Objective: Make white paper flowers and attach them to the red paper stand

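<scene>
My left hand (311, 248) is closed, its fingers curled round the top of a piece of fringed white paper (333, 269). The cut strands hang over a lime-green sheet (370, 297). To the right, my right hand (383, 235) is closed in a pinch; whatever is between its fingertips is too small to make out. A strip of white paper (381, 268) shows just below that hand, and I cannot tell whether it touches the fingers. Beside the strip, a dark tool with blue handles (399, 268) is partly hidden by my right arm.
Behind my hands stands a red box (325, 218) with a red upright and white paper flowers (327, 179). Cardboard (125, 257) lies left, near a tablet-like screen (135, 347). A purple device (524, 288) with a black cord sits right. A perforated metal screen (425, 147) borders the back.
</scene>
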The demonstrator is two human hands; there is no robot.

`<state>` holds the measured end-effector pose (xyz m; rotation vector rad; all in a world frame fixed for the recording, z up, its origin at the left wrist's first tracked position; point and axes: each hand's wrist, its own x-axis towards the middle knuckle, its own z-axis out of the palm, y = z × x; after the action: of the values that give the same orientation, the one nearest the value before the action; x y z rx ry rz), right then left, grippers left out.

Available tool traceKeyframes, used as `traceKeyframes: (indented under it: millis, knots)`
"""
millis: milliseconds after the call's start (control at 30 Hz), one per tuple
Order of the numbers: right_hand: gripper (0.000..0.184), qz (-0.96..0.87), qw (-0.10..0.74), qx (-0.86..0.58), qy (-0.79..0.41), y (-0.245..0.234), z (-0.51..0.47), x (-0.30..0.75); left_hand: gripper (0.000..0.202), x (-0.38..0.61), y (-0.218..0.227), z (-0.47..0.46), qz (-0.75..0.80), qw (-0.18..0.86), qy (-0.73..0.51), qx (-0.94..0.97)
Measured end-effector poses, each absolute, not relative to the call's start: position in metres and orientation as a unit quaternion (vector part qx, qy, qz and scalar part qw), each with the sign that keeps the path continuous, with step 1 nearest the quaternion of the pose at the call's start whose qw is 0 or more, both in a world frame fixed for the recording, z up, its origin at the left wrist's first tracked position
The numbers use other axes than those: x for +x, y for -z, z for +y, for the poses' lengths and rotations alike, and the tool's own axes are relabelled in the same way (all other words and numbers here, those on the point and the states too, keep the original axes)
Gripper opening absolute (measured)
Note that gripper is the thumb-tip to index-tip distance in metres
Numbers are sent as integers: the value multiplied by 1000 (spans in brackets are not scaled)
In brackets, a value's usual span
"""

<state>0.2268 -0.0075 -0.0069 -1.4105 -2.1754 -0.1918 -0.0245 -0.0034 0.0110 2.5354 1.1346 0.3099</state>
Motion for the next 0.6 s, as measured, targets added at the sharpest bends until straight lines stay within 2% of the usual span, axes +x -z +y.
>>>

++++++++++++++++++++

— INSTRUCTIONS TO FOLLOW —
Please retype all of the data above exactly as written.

— REPLY —
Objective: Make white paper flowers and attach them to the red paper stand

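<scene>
My left hand (311, 248) is closed, its fingers curled round the top of a piece of fringed white paper (333, 269). The cut strands hang over a lime-green sheet (370, 297). To the right, my right hand (383, 235) is closed in a pinch; whatever is between its fingertips is too small to make out. A strip of white paper (381, 268) shows just below that hand, and I cannot tell whether it touches the fingers. Beside the strip, a dark tool with blue handles (399, 268) is partly hidden by my right arm.
Behind my hands stands a red box (325, 218) with a red upright and white paper flowers (327, 179). Cardboard (125, 257) lies left, near a tablet-like screen (135, 347). A purple device (524, 288) with a black cord sits right. A perforated metal screen (425, 147) borders the back.
</scene>
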The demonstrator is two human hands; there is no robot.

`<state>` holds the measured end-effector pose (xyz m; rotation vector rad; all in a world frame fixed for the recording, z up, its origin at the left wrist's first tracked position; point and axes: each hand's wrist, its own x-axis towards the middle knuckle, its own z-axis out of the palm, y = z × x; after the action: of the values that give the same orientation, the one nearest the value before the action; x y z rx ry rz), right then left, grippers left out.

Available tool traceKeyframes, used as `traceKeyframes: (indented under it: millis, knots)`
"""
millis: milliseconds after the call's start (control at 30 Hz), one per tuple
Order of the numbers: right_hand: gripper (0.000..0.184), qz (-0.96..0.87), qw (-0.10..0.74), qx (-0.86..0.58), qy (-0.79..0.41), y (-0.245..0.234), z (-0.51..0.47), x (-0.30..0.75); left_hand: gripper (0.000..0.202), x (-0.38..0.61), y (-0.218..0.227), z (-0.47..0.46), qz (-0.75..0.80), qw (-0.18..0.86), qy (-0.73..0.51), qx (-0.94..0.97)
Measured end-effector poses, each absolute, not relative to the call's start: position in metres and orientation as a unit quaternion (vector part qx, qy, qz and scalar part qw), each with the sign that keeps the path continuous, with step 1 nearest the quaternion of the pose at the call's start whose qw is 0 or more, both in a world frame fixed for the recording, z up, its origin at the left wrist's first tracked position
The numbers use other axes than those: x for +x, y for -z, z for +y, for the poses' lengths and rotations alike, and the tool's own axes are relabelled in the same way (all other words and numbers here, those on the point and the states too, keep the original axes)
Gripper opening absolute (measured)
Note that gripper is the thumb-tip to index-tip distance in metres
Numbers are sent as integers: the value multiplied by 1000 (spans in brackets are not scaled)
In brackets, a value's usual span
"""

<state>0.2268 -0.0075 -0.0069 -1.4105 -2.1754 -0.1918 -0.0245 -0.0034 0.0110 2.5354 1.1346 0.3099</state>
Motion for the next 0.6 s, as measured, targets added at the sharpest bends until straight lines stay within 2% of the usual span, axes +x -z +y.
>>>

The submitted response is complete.